Last week, I chatted with Greg Knieriemen and Bart Guglelot of Hitachi Vantara. Bart manages in the Center of Excellence and is responsible for showcasing reliability solutions. We sat down to talk about this amazing video of Kari Byron of Mythbusters fame literally tearing into a Virtual Storage Platform (VSP) setup, unplugging, disconnecting, and taking out 26 components without any system downtime happening. You can watch this video at Unbreakable? With Kari Byron: MythBuster Takes on Hitachi Vantara Challenges | Hitachi Vantara.
Many high designs provide a failover environment with a planned downtime during the failover. Some solutions, such as RAID, should survive a single drive failure with no downtime. Kari wasn’t given instructions on what to break; she was taught how to break things but was not told which ones to remove or disable. She was legitimately choosing what she would break, just like on one of her shows.
What I love about this fact is that this test is more like what can happen in real life. Someone runs a script against the wrong environment. Power is lost. Weather happens. A network element is misconfigured. An update goes wrong. A data center robot runs into a rack. Someone steals a hard drive. The DNS is wrong. You know, real-life failures.
How does this all work? It is apparent from Kari’s work that systems are not failing because redundant components are ensuring that the “failed” components are not missed. VSP Global Active Device features active-active stretch-clustering, allowing replicated data storage to appear as a single LUN between geographically distributed sites. This single LUN approach means minimal impact from component failures.
Not only are components redundant, but their internal elements are also redundant: think processors, paths, and circuits. This inner redundancy means the components themselves have higher reliability.
Another type of reliability we don’t often talk about is malfunctioning components that are technically working but performing poorly. They are available but not reliable. Applications can fail under unexpected latency or irregular performance. Connections can be dropped. That is where the VSP AI-enabled monitoring and management system helps us understand what is happening.
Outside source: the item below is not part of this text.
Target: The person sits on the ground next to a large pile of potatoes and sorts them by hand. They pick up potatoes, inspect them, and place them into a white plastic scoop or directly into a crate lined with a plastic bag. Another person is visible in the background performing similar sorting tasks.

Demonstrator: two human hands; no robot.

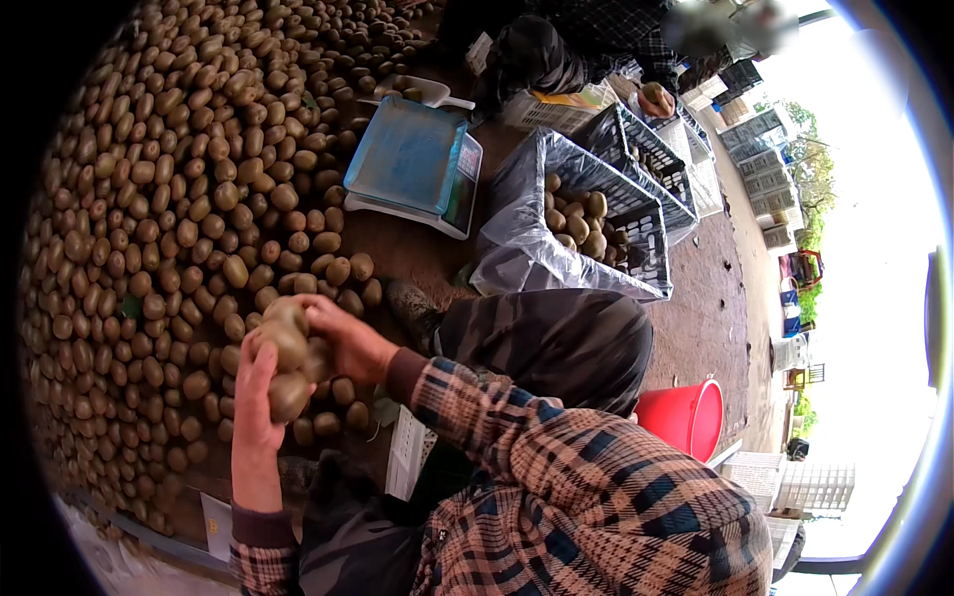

Hitachi Ops Center Analyzer is a standard part of VSP. It can monitor data center assets for risks and problems while leveraging machine learning to ensure that data is moving at optimal speeds. Predictive analytics assist infrastructure administrators in planning for changes to business requirements. It can even help with root cause analysis when problems occur.
100% Data Availability Guarantee
Also covered in our roundtable was Hitachi Vantara’s uniqueness of their 100% data availability guarantee. Customers who deploy a high-end series of VSP along with a set of required features can trust that a credit will be provided if there is a loss of data availability due to a failure or malfunction and data cannot be read or written.
As I mentioned in the roundtable, I watched Kari trying to break the VSP well enough to impact the system and felt both horrified and a bit jealous that she was getting to do this. I smiled when she said, “I can do better; I can break this!” I certainly understand that feeling. Nevertheless, most component failures are not due to malicious behavior; they often come down to just time and probabilities. I want to sleep better at night, not just because someone said their systems are resilient, but because they showed me and backed that up with a guarantee.
I can do better; I can break this!– Kari Byron
I hope your data infrastructure is reliable enough that you will never have to worry about Kari Byron showing up in your data center.